[Exercise goal] The lines below starting at the line containing "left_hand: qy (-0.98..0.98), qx" and ending at the line containing "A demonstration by" are to be repeated exactly, with both ends kept and nothing else added.

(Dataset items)
····················

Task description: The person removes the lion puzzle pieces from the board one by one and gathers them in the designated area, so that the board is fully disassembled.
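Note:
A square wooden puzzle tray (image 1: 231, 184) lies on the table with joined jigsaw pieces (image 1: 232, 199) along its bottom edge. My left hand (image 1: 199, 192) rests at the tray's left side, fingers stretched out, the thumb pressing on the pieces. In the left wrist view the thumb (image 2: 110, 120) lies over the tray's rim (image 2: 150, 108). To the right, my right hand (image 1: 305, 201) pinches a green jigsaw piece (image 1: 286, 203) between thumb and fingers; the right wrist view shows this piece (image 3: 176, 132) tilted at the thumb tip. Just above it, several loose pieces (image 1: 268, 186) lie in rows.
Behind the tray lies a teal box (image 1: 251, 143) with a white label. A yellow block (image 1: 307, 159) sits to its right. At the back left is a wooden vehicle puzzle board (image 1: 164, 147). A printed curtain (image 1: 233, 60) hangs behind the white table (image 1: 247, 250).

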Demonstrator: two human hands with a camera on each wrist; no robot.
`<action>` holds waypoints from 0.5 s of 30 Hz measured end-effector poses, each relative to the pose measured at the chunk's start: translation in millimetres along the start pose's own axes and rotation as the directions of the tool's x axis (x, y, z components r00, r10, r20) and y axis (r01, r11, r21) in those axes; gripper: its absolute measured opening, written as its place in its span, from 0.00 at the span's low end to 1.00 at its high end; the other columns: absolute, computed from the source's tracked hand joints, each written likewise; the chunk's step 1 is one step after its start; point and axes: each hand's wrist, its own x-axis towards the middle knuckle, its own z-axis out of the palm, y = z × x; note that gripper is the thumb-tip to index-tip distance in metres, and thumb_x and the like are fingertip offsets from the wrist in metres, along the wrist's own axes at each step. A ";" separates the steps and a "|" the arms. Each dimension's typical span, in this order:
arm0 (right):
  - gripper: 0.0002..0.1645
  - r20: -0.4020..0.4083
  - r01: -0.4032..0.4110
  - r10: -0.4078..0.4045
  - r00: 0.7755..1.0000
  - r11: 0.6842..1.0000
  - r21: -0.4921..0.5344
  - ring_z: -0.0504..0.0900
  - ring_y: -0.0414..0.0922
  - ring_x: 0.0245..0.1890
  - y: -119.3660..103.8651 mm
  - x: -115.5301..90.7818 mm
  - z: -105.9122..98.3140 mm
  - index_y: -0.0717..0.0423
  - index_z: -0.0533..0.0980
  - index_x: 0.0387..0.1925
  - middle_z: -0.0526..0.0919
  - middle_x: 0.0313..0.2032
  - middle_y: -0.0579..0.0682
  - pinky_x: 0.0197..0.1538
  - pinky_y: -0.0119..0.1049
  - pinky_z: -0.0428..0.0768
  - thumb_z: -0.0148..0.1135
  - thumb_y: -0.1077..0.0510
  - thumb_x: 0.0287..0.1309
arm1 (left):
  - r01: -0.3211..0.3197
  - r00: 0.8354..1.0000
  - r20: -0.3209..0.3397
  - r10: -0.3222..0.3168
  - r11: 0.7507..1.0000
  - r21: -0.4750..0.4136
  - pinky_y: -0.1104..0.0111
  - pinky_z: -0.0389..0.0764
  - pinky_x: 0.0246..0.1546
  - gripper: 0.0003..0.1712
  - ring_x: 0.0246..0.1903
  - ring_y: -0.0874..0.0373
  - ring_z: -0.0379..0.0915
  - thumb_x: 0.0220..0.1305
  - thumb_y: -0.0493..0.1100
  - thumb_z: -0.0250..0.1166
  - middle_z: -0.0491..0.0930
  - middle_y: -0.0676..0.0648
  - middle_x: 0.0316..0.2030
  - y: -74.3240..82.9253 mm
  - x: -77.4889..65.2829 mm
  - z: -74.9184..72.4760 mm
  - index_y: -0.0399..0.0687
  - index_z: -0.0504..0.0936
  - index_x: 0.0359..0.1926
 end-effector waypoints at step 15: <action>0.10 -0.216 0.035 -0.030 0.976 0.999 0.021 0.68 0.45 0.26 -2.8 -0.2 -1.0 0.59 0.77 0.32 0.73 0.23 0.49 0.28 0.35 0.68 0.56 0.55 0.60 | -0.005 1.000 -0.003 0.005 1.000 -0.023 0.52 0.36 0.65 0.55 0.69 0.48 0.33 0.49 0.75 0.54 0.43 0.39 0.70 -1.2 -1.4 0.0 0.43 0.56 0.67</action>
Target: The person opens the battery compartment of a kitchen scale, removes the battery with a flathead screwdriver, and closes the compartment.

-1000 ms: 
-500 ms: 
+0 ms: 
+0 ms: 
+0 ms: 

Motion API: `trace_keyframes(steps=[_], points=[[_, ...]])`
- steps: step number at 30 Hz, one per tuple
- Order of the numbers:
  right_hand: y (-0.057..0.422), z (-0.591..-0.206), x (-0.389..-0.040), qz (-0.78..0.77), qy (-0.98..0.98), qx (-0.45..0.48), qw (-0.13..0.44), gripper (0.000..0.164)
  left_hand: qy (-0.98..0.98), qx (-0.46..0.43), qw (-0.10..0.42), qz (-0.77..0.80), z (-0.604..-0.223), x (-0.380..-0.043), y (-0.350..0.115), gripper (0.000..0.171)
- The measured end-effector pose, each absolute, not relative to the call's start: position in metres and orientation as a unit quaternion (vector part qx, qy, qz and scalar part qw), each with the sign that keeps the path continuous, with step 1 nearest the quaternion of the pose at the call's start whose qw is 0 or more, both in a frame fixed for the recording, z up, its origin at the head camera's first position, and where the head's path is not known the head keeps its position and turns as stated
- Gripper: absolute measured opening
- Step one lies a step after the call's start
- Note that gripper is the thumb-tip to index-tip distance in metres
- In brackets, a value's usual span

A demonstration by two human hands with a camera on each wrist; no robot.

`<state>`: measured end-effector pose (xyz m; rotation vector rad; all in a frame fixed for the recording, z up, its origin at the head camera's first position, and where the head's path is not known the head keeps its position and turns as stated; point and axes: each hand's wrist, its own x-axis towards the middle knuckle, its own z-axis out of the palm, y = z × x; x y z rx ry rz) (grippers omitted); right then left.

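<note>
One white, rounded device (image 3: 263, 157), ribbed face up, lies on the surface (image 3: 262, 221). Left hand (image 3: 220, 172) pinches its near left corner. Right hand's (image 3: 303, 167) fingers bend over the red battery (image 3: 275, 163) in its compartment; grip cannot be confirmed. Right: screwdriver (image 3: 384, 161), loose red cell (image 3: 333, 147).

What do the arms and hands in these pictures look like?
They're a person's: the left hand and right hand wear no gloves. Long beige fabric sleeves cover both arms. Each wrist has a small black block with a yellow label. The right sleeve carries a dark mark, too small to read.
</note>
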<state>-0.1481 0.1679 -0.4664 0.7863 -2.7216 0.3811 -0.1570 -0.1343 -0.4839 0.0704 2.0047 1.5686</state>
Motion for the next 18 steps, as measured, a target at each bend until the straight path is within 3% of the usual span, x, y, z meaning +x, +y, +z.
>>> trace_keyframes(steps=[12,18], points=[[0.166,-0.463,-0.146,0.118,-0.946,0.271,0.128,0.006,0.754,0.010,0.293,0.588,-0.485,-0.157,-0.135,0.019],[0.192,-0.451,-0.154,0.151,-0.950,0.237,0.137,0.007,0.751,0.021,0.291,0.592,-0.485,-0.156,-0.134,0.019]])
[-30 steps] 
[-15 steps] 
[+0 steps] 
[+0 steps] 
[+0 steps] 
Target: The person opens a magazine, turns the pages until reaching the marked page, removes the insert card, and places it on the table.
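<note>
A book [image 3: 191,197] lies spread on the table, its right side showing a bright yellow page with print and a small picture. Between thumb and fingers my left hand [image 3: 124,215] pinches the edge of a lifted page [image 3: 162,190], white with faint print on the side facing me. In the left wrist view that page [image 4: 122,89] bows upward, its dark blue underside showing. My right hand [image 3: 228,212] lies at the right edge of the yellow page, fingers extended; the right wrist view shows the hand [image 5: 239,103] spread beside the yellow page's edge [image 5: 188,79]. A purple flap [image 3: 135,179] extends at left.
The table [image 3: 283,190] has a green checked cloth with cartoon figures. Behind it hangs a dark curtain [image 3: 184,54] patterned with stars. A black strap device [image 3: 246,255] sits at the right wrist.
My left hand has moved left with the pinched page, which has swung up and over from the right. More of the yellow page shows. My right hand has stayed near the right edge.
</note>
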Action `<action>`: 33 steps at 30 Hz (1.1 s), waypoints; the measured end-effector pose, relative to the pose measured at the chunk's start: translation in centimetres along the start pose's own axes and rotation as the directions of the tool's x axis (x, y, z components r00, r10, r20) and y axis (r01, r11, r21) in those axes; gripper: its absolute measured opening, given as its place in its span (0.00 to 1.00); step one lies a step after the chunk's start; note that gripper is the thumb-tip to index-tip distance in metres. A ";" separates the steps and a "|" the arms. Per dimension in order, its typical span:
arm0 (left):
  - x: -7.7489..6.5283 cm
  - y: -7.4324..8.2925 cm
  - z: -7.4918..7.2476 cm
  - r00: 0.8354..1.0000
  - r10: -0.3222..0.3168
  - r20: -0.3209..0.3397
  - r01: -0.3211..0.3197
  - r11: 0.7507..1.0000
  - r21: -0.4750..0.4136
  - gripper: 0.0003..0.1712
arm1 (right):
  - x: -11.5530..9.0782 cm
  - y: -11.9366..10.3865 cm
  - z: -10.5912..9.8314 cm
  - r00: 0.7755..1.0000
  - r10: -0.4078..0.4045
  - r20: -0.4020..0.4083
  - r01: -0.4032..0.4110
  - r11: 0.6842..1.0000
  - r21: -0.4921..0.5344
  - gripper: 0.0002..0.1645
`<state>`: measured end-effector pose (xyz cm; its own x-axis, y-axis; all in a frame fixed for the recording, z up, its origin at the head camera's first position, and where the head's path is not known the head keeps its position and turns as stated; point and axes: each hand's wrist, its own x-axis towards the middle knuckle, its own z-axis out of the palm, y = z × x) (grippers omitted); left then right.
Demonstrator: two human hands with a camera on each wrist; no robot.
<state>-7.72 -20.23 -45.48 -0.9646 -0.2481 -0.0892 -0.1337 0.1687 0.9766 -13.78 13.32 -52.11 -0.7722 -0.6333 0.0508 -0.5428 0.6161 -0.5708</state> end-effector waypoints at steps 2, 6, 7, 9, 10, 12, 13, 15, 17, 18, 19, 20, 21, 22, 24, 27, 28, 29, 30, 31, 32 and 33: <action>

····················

[Result of this exercise]
  left_hand: qy (-0.98..0.98), qx (-0.46..0.43), qw (-0.10..0.42), qz (-0.77..0.80), z (-0.604..-0.223), x (-0.380..-0.043), y (-0.350..0.115), gripper (0.000..0.171)
- The measured end-effector pose, each absolute, not relative to the call's start: position in metres and orientation as a unit quaternion (vector part qx, qy, qz and scalar part qw), each with the sign that keeps the path continuous, with step 1 nearest the quaternion of the pose at the call's start whose qw is 0 or more, both in a frame fixed for the recording, z up, its origin at the head camera's first position, and where the head's path is not known the head keeps its position and turns as stated
- Gripper: absolute measured opening
- Step one lies a step after the call's start
- Note that gripper is the thumb-tip to index-tip distance in metres
- In brackets, a value's usual span

A demonstration by two human hands with a camera on each wrist; no robot.

This answer requires nothing else.